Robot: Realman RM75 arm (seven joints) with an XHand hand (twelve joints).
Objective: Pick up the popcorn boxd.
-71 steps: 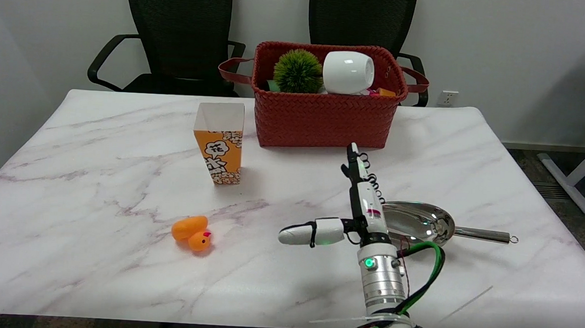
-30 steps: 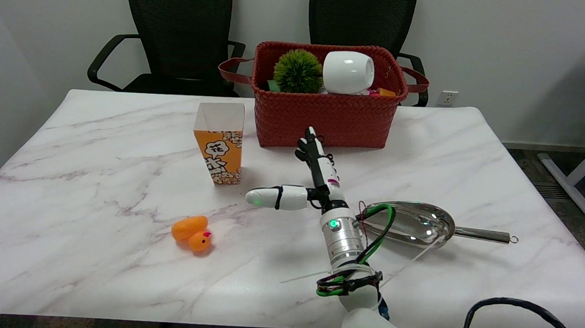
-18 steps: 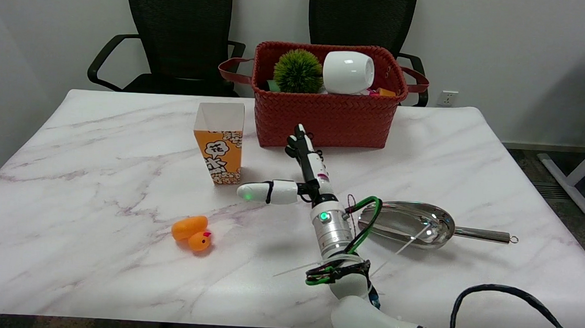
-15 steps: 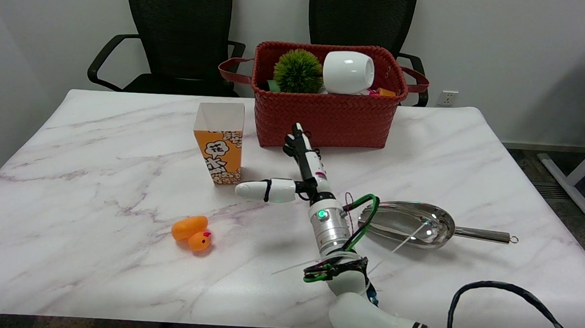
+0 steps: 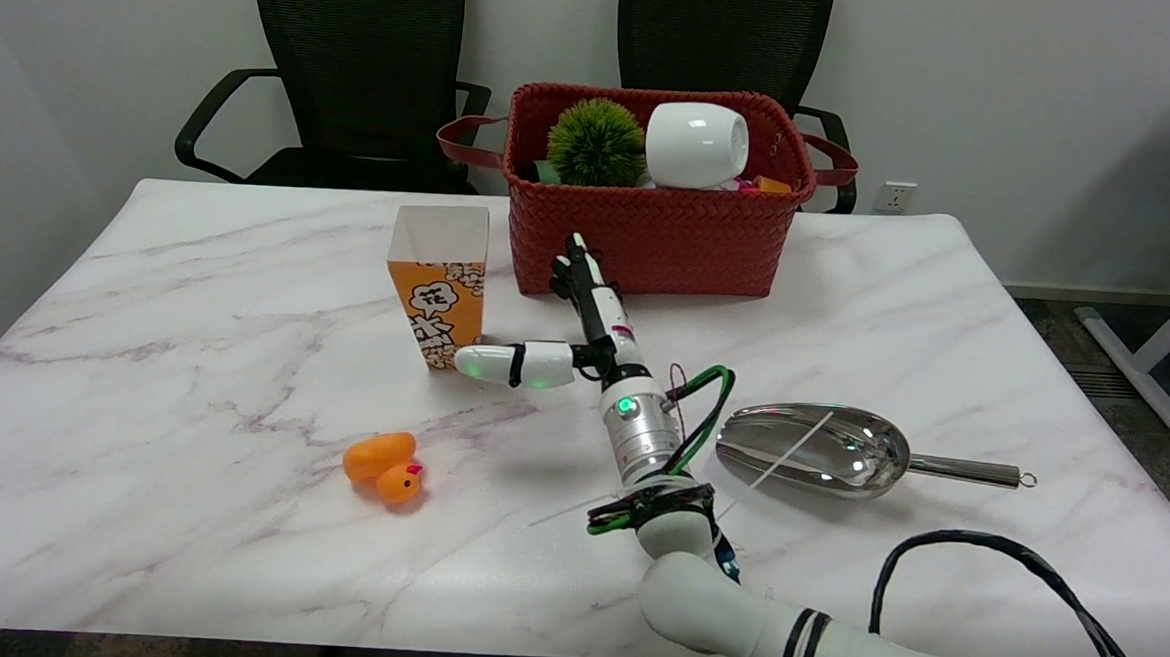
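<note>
Approach step: right hand (image 5: 585,334) open and empty, thumb just right of the upright popcorn box (image 5: 438,286); next, presumably, fingers must straddle it and close.

Single head view — above near side, facing across table (image 5: 197,278).

Setting: office or meeting room. Evidence: two black mesh office chairs (image 5: 358,66) standing behind a marble-patterned desk (image 5: 193,348); a plain white wall (image 5: 1008,90) carrying a socket (image 5: 895,197); a second desk's white leg (image 5: 1144,368) showing at the right edge, on grey carpet.
</note>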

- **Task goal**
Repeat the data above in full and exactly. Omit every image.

- **Response box**
Robot: Realman RM75 arm (seven joints) with an XHand hand (twelve joints).
Objective: Pick up the popcorn boxd.
-71 steps: 
-30 steps: 
-18 steps: 
-15 steps: 
+0 steps: 
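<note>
Approach step: right hand (image 5: 585,334) open and empty, thumb just right of the upright popcorn box (image 5: 438,286); next, presumably, fingers must straddle it and close.

Single head view — above near side, facing across table (image 5: 197,278).

Setting: office or meeting room. Evidence: two black mesh office chairs (image 5: 358,66) standing behind a marble-patterned desk (image 5: 193,348); a plain white wall (image 5: 1008,90) carrying a socket (image 5: 895,197); a second desk's white leg (image 5: 1144,368) showing at the right edge, on grey carpet.
</note>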

The exercise has no further content.